▶ **Your instructions**
Go through the lines below and count those that contain "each"; the number is all that should be returned.

▶ **Data extract**
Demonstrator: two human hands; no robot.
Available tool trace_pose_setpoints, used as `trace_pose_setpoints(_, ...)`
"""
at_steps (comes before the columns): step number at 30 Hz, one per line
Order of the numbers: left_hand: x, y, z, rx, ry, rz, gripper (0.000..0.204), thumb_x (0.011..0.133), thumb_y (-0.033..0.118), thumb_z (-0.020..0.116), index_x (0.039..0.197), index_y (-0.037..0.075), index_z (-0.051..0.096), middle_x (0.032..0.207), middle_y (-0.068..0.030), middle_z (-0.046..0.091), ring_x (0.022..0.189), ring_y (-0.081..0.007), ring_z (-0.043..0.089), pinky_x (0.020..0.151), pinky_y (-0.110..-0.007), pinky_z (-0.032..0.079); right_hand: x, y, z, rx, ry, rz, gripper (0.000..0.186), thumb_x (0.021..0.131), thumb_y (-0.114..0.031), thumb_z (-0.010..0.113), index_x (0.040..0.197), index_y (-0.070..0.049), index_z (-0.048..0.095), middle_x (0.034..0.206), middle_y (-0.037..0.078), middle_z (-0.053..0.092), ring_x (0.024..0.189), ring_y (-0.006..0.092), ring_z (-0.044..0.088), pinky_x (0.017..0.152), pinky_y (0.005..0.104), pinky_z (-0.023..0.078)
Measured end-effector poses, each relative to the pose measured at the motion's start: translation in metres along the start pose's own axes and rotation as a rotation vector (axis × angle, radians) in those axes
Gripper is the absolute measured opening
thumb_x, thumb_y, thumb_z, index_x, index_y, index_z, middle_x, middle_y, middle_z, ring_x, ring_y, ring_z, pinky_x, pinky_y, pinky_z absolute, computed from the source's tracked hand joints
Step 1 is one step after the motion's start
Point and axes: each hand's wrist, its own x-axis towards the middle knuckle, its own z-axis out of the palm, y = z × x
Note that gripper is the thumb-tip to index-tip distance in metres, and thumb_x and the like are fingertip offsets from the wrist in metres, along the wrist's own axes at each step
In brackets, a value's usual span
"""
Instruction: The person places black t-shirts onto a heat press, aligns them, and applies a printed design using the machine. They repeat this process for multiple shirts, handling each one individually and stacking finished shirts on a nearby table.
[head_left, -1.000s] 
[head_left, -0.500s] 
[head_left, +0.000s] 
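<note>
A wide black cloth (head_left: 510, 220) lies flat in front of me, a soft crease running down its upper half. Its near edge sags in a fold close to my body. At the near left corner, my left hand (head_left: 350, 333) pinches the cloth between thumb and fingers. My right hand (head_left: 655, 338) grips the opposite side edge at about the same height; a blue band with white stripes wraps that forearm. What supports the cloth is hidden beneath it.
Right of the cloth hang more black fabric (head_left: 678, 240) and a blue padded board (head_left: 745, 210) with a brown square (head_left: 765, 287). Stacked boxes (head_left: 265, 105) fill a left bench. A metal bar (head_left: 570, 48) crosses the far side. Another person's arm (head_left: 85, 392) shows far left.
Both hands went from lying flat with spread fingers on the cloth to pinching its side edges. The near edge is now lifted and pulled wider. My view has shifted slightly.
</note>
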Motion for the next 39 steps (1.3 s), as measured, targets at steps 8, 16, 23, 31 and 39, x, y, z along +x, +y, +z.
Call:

▶ **Answer**
4